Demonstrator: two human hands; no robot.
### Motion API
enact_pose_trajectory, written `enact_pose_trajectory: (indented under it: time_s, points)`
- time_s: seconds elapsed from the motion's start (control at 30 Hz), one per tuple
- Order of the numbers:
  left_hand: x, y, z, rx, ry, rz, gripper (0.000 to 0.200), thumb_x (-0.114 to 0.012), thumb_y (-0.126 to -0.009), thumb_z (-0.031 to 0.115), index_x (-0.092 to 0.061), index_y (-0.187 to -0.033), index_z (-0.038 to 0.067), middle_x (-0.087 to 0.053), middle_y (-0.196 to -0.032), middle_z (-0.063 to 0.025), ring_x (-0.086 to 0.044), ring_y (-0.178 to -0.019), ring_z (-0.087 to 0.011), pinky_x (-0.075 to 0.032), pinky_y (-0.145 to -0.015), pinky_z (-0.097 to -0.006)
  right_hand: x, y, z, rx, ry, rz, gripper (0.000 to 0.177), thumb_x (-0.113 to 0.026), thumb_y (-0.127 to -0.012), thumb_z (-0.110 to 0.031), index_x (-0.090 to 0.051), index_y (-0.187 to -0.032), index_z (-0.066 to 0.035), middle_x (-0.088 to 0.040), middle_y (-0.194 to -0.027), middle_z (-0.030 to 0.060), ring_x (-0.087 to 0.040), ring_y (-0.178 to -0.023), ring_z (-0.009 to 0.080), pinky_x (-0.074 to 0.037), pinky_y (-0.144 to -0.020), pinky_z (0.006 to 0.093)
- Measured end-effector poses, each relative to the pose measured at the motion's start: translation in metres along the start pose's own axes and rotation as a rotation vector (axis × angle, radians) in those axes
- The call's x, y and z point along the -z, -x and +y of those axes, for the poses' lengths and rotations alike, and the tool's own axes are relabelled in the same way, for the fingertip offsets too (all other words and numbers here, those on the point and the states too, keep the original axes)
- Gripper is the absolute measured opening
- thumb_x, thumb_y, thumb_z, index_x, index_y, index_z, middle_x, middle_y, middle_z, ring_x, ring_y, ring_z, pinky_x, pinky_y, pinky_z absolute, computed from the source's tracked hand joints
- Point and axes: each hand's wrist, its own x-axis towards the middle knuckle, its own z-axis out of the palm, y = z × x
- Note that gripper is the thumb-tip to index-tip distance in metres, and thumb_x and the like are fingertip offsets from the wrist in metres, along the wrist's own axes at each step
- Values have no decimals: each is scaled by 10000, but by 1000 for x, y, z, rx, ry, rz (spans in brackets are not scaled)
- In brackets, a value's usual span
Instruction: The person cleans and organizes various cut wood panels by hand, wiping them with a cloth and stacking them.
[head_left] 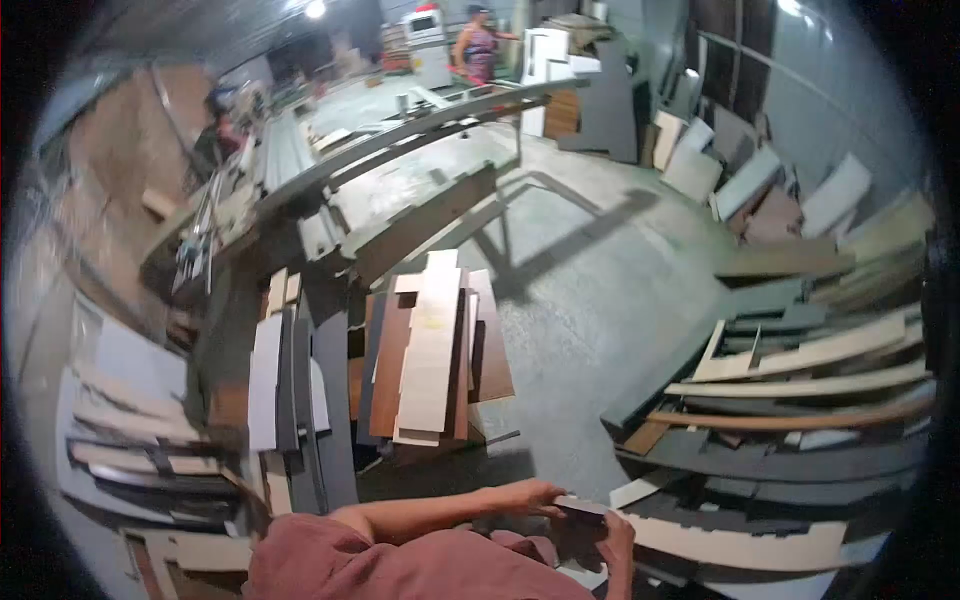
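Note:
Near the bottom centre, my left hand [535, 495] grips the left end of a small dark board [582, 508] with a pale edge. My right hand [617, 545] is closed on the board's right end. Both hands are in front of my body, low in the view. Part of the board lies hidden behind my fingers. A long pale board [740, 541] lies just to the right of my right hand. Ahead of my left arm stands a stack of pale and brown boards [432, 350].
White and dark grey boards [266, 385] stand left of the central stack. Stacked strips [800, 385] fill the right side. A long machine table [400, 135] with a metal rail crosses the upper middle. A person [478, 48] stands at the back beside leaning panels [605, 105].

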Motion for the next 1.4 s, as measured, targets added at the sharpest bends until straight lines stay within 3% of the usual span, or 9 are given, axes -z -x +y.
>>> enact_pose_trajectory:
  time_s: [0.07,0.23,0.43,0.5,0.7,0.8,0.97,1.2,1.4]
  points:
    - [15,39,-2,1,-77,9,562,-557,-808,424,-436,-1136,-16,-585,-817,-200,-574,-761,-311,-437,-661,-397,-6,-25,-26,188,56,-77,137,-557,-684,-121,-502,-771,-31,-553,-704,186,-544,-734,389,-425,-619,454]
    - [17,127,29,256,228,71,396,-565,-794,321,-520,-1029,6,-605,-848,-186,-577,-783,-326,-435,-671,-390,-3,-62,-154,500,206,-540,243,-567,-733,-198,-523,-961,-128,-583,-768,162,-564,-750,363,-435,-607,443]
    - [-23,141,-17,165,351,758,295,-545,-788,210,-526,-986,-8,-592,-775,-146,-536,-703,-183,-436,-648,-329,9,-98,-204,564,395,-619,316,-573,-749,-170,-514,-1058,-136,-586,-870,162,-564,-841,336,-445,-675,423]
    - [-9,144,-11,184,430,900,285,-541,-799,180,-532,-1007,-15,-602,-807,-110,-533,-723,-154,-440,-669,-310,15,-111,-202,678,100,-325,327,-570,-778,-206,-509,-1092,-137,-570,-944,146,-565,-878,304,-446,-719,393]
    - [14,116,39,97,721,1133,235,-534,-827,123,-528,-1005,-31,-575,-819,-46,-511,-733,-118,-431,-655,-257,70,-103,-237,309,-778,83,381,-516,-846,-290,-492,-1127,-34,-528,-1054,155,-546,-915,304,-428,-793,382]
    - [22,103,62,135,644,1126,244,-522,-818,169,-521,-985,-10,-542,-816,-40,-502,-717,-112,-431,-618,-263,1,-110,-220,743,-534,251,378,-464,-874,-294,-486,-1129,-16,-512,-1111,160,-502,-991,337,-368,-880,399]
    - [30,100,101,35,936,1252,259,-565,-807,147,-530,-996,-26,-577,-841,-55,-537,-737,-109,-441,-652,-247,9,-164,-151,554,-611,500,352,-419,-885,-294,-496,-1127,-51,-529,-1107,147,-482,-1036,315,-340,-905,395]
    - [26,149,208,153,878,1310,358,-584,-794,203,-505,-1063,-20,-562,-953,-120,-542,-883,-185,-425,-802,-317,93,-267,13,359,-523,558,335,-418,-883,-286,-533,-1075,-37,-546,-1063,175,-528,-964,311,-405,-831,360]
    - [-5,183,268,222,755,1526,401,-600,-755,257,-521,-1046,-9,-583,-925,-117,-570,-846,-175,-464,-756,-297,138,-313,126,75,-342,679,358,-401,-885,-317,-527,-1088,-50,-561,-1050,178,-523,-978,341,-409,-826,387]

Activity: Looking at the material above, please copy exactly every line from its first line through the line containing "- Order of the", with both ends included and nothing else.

Answer to this problem:
Demonstrator: two human hands; no robot.
### Motion API
enact_pose_trajectory, written `enact_pose_trajectory: (indented under it: time_s, points)`
- time_s: seconds elapsed from the motion's start (control at 30 Hz), one per tuple
- Order of the numbers:

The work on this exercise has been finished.